A Makruk (Thai chess) engine trained from zero by AlphaZero-style self-play, on a single RTX 4060 at home.
This is a hobby project. I wanted to see how far a normal gaming PC can push a variant that has almost no neural engines.
The whole codebase is built on KataGomo by hzyhhzy, specifically the AnimalChess2025 branch, which itself is a fork of KataGo by lightvector. I did not write the engine core, the search, or the training pipeline - those people did, and they did it well. What I added is the Makruk game logic, rules, tests, and the training runs.
Btw Claude helped me a lot throughout this project :)
-
Full Makruk rules: piece movement (Khun, Rua, Ma, Khon, Met, Bia), directional pieces, Bia promotion to Bia Gae, check, checkmate, and stalemate
-
Thai draw counting rules:
- 2 rooks: 8
- 1 rook: 16
- 2 bishops: 22
- 2 knights: 32
- 1 bishop: 44
- 1 knight: 64
- Only Met / promoted Bia Gae remaining: 64
-
64-move board counting rule
-
Threefold repetition draw
-
One move = two engine plies: first selecting the from-square, then selecting the to-square. Keep this in mind if you script against GTP.
-
Test harness that plays real matches against Fairy-Stockfish over UCI, with strict rule enforcement and PGN output:
test/engine_match.py
There is one model in the releases: model_192 b15c192. It was trained on my RTX 4060 for roughly 50-70 hours of self-play. It beats Fairy-Stockfish makruk at low skill levels and holds its own a bit above that. Endgame conversion under the counting rule is the hard part and it is still improving.

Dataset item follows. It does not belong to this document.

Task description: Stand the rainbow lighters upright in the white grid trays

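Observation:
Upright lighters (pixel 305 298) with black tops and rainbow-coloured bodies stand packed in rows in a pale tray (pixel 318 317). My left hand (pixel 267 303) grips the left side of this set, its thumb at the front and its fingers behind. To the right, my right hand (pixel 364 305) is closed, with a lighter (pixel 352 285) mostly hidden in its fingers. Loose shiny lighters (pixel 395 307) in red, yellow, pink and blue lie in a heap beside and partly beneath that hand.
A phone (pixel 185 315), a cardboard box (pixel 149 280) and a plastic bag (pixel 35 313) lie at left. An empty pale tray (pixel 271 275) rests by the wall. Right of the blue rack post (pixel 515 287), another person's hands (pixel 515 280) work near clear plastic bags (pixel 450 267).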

If you want to continue training, my honest recommendation: don't keep growing this net - start a b20c256 and train it on data generated with model_192 (or its own self-play). The bigger net has a much higher ceiling. Expect around 2-3 days on similar hardware before it reaches the level of the model I'm giving you, and it climbs past it from there.
Same as KataGo/KataGomo. Linux or WSL:
cd cpp
cmake -B build -DUSE_BACKEND=CUDA -DCMAKE_BUILD_TYPE=Release
cmake --build build -j$(nproc)
Use -DUSE_BACKEND=EIGEN for CPU-only. You need cuDNN for the CUDA backend.
Play/analyze over GTP:
./cpp/build/katago gtp -config <your gtp config> -model model.bin.gz
Self-play training loop (selfplay -> shuffle -> train -> export) is in scripts_makruk/ubuntu_alphazero_train.sh with the config in scripts_makruk/makruk_selfplay_alphazero.cfg. The python training side is under scripts/alphabia/trainsgd/.
Rule unit tests build standalone without any GPU:
bash scripts_makruk/build_selftest.sh
./build_selftest/makruk_selftest.exe
To benchmark against Fairy-Stockfish, drop a fairy-stockfish-largeboard binary into test/ and run test/engine_match.py.
This repository is released under the MIT License. See LICENSE.